Monday, September 29, 2014

TODAY'S NUGGET: Ace in the Hole (1951) - Ridicule as Satire

[Quick Summary: A newspaper reporter manipulates the media around a man trapped in a cave.]

In anticipation of this soon-to-be-released film critiquing the media, I decided to see how Billy Wilder did it.

Here, Tatum is a reporter who stumbles on a story of a lifetime.  He controls the situation in order to milk it for as long as he can.

I liked how Tatum's hypocrisy is revealed through ridicule (satire).

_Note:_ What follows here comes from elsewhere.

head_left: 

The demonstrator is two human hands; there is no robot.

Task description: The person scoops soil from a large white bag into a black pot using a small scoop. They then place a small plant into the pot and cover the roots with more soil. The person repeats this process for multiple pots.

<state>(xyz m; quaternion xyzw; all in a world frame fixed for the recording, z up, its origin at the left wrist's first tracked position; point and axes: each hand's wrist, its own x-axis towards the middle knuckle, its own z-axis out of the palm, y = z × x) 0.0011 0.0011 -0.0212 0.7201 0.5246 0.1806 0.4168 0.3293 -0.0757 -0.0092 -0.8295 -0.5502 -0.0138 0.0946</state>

In this scene, we know that Tatum is trying to delay the rescue:

ex. "RADIO REPORTER: What's your name, sir?

MINER: My name is Kuzak. Did a lot of mining in my day. Silver mining, that is --up in Virginia City. The way I see it --

RADIO REPORTER (holding mike to him): Go on, Mr. Kuzak. We're very much interested. [Tatum is losing control.]

MINER: We had cave-ins. Quite a few of them. One of them I know of farther in than yours.

TATUM: Were you ever in a cave-in yourself, Mr. Kuzak? [Tatum casts doubt to regain control.]

MINER: No, not personally....

TATUM (stepping in - to Kuzak): Mr. Kuzak, this is a Cliff Dwelling, not a silver mine. [Tatum mocks the miner.]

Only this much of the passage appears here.